Task item.
All of the data should be given again word for word, though the images are to be left out.

╭─ Provided data

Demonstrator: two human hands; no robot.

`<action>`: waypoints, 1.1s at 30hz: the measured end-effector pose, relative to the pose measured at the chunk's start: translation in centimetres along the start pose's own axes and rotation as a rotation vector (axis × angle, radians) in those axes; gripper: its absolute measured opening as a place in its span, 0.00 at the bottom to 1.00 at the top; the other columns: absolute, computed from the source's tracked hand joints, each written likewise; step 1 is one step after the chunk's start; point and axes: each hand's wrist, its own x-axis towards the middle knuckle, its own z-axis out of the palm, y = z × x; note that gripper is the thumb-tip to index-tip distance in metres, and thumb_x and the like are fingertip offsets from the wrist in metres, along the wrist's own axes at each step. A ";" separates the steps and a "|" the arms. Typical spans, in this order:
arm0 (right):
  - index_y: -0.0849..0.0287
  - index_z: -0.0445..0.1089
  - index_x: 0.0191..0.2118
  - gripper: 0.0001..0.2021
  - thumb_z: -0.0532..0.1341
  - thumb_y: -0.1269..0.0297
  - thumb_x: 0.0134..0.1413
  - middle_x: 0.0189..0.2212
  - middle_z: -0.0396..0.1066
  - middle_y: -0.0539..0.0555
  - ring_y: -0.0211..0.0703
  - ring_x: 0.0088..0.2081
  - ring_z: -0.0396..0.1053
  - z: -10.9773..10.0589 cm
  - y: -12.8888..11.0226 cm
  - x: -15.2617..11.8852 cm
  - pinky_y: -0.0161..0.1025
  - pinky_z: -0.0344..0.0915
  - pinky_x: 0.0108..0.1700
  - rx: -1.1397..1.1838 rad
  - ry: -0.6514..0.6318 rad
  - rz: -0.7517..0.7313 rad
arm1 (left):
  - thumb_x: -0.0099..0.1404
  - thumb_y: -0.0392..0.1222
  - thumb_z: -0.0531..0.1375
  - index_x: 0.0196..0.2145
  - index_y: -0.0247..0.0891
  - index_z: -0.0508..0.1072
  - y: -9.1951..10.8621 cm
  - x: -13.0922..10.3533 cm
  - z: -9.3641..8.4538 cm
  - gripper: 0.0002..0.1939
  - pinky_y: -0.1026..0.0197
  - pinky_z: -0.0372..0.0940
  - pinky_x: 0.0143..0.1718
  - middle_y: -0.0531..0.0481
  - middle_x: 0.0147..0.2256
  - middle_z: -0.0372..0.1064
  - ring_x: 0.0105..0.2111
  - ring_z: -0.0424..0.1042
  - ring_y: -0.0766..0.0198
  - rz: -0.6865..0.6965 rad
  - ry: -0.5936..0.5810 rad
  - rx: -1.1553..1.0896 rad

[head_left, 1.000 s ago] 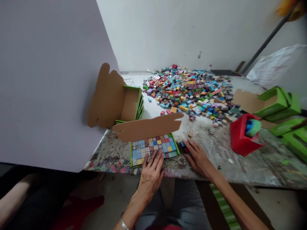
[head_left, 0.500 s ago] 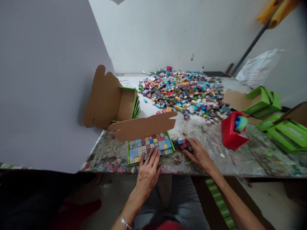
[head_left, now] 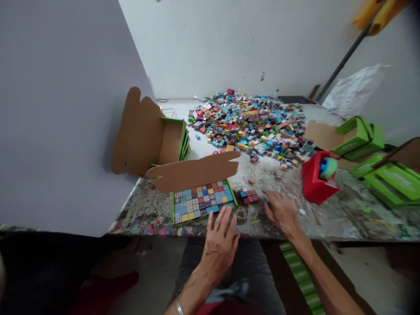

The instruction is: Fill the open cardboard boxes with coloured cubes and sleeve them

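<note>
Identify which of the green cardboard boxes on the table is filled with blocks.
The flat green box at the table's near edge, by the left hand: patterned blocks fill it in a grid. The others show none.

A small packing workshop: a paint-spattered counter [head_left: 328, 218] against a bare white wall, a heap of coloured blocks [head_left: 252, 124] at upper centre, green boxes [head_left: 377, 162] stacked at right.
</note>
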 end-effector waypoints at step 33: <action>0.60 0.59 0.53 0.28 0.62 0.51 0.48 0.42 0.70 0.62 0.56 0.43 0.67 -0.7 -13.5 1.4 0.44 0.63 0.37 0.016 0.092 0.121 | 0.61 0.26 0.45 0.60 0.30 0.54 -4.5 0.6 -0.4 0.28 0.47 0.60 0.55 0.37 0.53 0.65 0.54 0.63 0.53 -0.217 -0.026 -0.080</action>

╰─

Output below.
Demonstrator: two human hands; no robot.

`<action>`: waypoints, 1.1s at 30hz: the measured end-effector pose, relative to the pose measured at the chunk's start: translation in centimetres along the start pose's own axes and rotation as a rotation vector (axis × angle, radians) in those axes; gripper: its absolute measured opening as a place in its span, 0.00 at the bottom to 1.00 at the top; the other columns: absolute, computed from the source's tracked hand joints, each written likewise; step 1 is one step after the chunk's start; point and axes: each hand's wrist, its own x-axis towards the middle knuckle, its own z-axis out of the palm, y = z × x; note that gripper is the thumb-tip to index-tip distance in metres, and thumb_x and the like are fingertip offsets from the wrist in metres, along the wrist's own axes at each step. A ";" separates the steps and a "|" the arms. Typical spans, in this order:
arm0 (right):
  - index_y: -0.0849..0.0287
  - index_z: -0.0445..0.1089
  - index_x: 0.0191..0.2118
  - gripper: 0.0001..0.2021
  - thumb_z: -0.0532..0.1341
  - thumb_y: -0.1269..0.0297
  - thumb_x: 0.0134..0.1413
  - middle_x: 0.0189..0.2212
  - middle_z: -0.0396..0.1066
  - middle_y: -0.0539..0.0555
  - ring_y: -0.0211..0.0703
  - ring_x: 0.0088..0.2081
  - ring_z: -0.0396..0.1053
  - z: -10.9773..10.0589 cm
  - y: -12.8888..11.0226 cm
  - x: -15.2617..11.8852 cm
  - pinky_y: -0.0161..0.1025
  - pinky_z: -0.0344..0.0915
  - pinky_x: 0.0108..0.1700
  - rx: -1.1397..1.1838 rad
  - ry: -0.6514..0.6318 rad
  - rz: -0.7517..0.7313 rad
arm1 (left):
  - thumb_x: -0.0099..0.1404
  - thumb_y: -0.0392..0.1222
  - thumb_z: -0.0531..0.1375
  - index_x: 0.0196..0.2145
  - index_y: -0.0247..0.0891
  - index_z: -0.0508..0.1072
  - y: -9.1951..10.8621 cm
  - x: -13.0922..10.3533 cm
  - z: -9.3641..8.4538 cm
  - gripper: 0.0002..0.1939
  - pinky_y: -0.1026..0.0197
  - pinky_z: -0.0372..0.0940
  - pinky_x: 0.0143..0.1718
  - middle_y: -0.0531..0.0481
  - middle_x: 0.0147..0.2256
  - middle_z: -0.0372..0.1064
  - ring_x: 0.0105..0.2111
  - ring_z: -0.0424..0.1042
  - ring_y: -0.0766..0.0198
  - rz: -0.6865..0.6965 rad
  - ry: -0.5936..0.5810 rad
  - rx: -1.1553..1.0896 rad

[head_left, 1.000 s ago] 
[head_left, 0.500 s ago] 
[head_left, now] 

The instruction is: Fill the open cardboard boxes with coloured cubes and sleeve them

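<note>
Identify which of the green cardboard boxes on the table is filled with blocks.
The flat green box at the table's near edge, by the left hand: patterned blocks fill it in a grid. The others show none.

A small packing workshop: a paint-spattered counter [head_left: 328, 218] against a bare white wall, a heap of coloured blocks [head_left: 252, 124] at upper centre, green boxes [head_left: 377, 162] stacked at right.
</note>
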 end-effector waypoints at step 33: <action>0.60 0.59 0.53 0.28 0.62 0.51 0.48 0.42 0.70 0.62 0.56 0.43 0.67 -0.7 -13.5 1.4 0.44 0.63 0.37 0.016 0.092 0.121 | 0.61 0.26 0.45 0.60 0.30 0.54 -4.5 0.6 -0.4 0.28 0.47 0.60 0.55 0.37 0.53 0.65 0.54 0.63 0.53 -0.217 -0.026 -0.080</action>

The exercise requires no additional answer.